PROBLEM DESCRIPTION: Without the images, reproduce each line of the material exactly.

DATA EXTRACT:
§ §

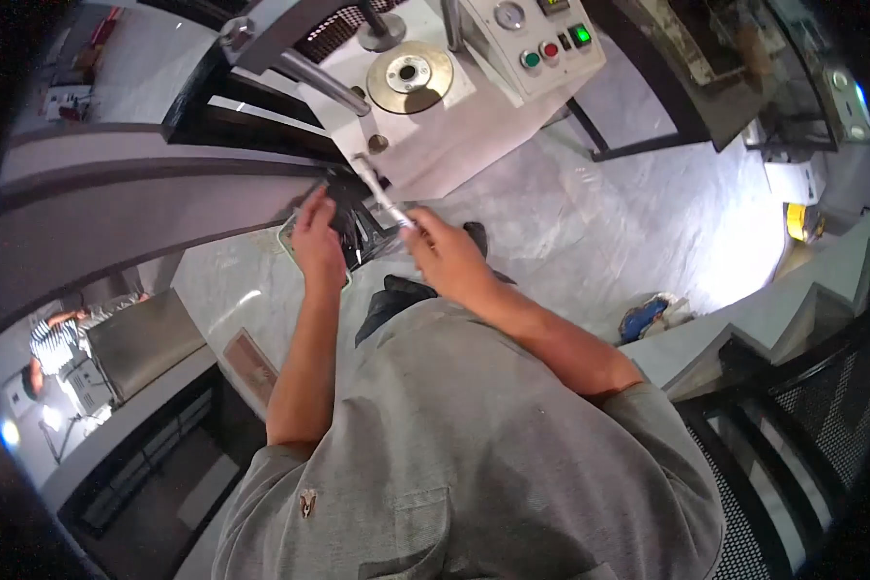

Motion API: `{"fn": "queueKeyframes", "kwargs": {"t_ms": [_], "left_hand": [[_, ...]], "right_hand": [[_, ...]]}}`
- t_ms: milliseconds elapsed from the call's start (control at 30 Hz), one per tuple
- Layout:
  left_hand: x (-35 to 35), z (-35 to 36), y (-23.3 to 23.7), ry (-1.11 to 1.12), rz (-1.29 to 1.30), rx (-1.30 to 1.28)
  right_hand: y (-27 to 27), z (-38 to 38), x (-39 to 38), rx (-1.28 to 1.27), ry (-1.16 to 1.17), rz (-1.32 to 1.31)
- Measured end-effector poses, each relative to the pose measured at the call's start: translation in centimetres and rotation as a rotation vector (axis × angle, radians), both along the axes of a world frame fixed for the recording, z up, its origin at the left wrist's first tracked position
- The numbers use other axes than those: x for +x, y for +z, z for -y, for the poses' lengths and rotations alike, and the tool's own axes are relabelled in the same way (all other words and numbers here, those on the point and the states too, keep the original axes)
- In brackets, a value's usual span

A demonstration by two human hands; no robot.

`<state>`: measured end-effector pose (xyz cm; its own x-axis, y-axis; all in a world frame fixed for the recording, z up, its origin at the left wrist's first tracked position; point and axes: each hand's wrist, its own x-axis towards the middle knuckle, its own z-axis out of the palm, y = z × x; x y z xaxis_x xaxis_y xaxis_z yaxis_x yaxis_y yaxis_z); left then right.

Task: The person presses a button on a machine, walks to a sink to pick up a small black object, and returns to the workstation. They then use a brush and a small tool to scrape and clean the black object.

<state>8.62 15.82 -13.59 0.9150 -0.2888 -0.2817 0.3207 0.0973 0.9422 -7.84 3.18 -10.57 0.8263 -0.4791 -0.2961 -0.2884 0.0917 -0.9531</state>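
Note:
My right hand [448, 259] is closed around the lower end of a slim silver wrench-like tool [382, 193]. The tool points up and to the left, its wider head near the front left corner of a white machine [483, 145]. My left hand [319, 246] is to the left of it, fingers apart and slightly blurred, holding nothing I can see. Below and between the hands is a green-edged tray [288, 240] with dark, shiny contents that I cannot make out. A round metal plate [438, 72] with a central hole lies on top of the machine.
A control panel [541, 48] with a gauge and buttons stands at the machine's right. Steel posts [324, 82] rise at its left. A dark-framed bench [686, 87] is at upper right, stair-like steps [744, 353] at lower right. Another person [53, 340] is far left.

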Motion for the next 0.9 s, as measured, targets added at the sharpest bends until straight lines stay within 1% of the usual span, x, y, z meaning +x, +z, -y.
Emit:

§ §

ANSWER SECTION:
Motion API: `{"fn": "queueKeyframes", "kwargs": {"t_ms": [_], "left_hand": [[_, ...]], "right_hand": [[_, ...]]}}`
- t_ms: milliseconds elapsed from the call's start (control at 30 Hz), one per tuple
- Layout:
  left_hand: x (-35 to 35), z (-35 to 36), y (-23.3 to 23.7), ry (-1.11 to 1.12), rz (-1.29 to 1.30), rx (-1.30 to 1.28)
  right_hand: y (-27 to 27), z (-38 to 38), x (-39 to 38), rx (-1.28 to 1.27), ry (-1.16 to 1.17), rz (-1.32 to 1.31)
- Measured end-effector poses, each relative to the pose measured at the call's start: translation in centimetres and rotation as a rotation vector (axis × angle, radians), both along the axes of a world frame fixed for the recording, z up, its origin at the left wrist's first tracked position
- The numbers use other axes than those: x for +x, y for +z, z for -y, for the poses' lengths and rotations alike, and the tool's own axes are relabelled in the same way (all other words and numbers here, those on the point and the states too, keep the original axes)
- In brackets, a value's usual span

A demonstration by two human hands; no robot.

`<state>`: measured end-effector pose (xyz cm; its own x-axis, y-axis; all in a world frame fixed for the recording, z up, its origin at the left wrist's first tracked position; point and axes: each hand's wrist, its own x-axis towards the middle knuckle, its own z-axis out of the palm, y = z × x; x y z xaxis_x xaxis_y xaxis_z yaxis_x yaxis_y yaxis_z); left then right.

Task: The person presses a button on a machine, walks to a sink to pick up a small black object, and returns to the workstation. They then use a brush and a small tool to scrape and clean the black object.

<state>8.62 15.82 -13.59 0.9150 -0.2888 -0.2817 0.3207 0.0973 0.9422 -7.84 3.18 -10.57 0.8263 -0.4791 -0.2961 -0.2884 0.0917 -0.9531</state>
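Note:
My right hand [448, 259] is closed around the lower end of a slim silver wrench-like tool [382, 193]. The tool points up and to the left, its wider head near the front left corner of a white machine [483, 145]. My left hand [319, 246] is to the left of it, fingers apart and slightly blurred, holding nothing I can see. Below and between the hands is a green-edged tray [288, 240] with dark, shiny contents that I cannot make out. A round metal plate [438, 72] with a central hole lies on top of the machine.
A control panel [541, 48] with a gauge and buttons stands at the machine's right. Steel posts [324, 82] rise at its left. A dark-framed bench [686, 87] is at upper right, stair-like steps [744, 353] at lower right. Another person [53, 340] is far left.
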
Motion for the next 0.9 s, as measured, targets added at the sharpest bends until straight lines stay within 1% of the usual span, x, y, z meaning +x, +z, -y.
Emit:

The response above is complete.